__Instructions for the task__
All lines between the start of the listing below and the line containing "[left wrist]", inclusive, must be repeated exactly.
^^^^^^^^
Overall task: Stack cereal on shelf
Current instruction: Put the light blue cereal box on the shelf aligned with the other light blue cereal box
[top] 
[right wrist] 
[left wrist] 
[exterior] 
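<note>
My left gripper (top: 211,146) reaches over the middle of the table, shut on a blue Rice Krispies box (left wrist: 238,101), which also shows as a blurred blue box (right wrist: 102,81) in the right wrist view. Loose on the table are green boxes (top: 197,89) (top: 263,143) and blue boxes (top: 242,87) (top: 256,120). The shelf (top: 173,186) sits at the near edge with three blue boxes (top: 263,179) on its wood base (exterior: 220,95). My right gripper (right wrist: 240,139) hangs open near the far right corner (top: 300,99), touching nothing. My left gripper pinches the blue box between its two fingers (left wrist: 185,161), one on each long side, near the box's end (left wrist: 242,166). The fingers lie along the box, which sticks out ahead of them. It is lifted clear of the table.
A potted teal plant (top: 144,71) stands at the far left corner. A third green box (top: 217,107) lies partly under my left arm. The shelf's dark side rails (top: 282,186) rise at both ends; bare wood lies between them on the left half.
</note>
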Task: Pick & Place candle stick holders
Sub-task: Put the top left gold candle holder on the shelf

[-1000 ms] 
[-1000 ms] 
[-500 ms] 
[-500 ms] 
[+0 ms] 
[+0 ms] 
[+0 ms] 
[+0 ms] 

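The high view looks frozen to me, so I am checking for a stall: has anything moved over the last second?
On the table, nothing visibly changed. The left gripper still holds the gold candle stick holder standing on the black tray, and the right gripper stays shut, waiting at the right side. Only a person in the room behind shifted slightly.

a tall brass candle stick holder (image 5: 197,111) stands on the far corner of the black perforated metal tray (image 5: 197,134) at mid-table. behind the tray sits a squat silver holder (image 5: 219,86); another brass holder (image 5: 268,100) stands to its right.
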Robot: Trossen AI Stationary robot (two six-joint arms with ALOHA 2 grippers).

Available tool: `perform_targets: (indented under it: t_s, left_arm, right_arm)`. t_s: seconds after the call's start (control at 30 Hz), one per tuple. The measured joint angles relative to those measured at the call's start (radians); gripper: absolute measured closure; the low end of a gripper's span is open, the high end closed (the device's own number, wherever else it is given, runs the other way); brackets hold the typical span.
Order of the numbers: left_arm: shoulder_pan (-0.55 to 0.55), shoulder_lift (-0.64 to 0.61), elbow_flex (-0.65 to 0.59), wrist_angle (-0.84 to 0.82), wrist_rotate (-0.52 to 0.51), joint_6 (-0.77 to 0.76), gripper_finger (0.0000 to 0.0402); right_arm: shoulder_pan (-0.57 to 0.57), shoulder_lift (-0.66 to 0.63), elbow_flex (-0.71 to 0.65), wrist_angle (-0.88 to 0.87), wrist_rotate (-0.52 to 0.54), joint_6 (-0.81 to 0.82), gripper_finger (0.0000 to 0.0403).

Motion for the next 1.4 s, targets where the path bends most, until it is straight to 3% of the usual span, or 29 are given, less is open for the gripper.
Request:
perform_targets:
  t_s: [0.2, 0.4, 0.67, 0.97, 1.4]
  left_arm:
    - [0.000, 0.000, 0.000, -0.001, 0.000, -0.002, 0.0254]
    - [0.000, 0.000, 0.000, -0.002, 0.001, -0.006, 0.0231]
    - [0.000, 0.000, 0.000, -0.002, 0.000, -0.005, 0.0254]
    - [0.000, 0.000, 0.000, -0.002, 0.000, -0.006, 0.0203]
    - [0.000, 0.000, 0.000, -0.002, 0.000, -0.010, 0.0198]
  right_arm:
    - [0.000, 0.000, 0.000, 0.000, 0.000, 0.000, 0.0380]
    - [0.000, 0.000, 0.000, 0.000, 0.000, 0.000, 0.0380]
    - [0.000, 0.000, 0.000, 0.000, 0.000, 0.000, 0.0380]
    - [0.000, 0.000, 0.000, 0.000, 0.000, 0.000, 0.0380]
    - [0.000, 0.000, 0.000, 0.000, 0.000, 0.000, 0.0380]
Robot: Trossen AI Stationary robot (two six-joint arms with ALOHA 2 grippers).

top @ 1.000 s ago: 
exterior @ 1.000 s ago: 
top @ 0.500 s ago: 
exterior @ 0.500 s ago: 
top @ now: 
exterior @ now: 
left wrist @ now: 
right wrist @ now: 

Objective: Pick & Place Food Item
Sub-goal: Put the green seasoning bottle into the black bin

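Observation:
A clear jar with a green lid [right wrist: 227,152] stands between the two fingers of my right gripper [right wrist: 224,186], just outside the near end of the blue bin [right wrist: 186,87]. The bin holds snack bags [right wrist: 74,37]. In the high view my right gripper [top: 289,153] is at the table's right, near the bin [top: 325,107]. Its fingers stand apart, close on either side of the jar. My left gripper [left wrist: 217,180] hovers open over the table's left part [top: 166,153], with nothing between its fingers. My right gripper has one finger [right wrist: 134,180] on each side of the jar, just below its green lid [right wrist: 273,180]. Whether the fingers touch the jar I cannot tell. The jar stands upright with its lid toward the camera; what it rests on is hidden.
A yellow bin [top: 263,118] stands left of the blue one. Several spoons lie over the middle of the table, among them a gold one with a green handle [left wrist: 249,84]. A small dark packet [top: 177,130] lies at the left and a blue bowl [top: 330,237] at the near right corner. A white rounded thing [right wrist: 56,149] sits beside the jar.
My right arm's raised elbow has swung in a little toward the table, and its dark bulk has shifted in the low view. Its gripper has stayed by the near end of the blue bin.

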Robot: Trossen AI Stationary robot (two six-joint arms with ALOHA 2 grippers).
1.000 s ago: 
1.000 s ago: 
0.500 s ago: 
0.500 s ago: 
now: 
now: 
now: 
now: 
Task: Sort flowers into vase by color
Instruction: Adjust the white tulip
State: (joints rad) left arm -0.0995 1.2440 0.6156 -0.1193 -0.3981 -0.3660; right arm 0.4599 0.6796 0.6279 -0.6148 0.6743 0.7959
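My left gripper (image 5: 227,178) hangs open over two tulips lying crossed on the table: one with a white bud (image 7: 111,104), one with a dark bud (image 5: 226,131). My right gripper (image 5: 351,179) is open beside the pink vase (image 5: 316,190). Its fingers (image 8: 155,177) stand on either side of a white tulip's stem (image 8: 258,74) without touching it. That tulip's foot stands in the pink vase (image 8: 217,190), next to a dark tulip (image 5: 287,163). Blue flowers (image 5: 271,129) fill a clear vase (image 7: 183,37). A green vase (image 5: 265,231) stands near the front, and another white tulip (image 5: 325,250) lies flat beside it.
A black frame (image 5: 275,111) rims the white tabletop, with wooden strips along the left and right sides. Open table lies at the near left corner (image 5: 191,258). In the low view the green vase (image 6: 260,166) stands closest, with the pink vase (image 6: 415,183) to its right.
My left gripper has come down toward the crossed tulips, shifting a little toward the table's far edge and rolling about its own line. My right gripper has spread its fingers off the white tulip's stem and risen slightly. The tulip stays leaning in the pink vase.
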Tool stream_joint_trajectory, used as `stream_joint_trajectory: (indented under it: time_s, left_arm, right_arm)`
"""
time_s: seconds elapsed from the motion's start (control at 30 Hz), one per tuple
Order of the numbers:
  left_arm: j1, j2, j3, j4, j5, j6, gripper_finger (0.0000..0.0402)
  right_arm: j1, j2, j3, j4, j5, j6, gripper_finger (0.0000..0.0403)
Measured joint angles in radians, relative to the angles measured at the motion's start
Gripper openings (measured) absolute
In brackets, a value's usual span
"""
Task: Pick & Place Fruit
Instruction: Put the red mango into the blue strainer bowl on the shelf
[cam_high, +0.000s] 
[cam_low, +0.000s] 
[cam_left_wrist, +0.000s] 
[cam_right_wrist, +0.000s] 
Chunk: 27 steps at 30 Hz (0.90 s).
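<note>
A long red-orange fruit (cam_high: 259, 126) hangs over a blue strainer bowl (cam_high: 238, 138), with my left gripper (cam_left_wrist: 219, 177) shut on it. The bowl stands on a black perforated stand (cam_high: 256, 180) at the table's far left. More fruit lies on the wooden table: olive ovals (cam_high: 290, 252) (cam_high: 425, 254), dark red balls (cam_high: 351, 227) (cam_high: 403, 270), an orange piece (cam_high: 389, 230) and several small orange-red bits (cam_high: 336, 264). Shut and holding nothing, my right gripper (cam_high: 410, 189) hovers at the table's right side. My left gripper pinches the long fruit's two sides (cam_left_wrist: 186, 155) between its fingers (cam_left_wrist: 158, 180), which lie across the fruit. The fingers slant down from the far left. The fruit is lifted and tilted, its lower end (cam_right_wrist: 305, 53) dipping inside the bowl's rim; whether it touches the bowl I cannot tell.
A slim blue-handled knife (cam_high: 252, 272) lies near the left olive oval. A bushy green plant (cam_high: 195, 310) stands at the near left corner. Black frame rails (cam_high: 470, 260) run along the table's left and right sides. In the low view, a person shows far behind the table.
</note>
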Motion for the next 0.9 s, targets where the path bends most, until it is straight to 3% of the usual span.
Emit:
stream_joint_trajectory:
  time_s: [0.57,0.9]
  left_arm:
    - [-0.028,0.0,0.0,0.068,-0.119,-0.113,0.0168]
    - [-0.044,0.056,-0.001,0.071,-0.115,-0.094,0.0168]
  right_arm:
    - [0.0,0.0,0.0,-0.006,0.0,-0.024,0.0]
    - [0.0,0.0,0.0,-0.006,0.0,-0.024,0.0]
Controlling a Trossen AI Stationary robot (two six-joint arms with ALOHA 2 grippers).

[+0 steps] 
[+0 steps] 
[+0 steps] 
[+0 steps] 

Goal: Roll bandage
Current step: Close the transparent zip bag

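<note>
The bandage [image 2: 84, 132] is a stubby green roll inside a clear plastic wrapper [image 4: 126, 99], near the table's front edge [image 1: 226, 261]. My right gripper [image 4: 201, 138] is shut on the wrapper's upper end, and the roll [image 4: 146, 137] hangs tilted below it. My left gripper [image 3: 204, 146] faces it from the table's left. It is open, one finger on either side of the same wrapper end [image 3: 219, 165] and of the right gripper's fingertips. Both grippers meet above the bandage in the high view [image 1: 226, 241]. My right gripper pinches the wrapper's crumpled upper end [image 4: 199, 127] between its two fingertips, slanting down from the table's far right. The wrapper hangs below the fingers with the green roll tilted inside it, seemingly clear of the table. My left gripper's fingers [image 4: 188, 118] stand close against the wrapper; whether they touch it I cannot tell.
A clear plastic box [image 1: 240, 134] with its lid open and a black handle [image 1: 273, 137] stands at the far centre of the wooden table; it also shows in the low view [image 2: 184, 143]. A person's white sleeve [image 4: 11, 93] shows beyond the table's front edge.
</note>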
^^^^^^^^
__Answer section__
Overall task: Stack cereal on shelf
Current instruction: Put the light blue cereal box on the shelf aligned with the other light blue cereal box
[top] 
[right wrist] 
[left wrist] 

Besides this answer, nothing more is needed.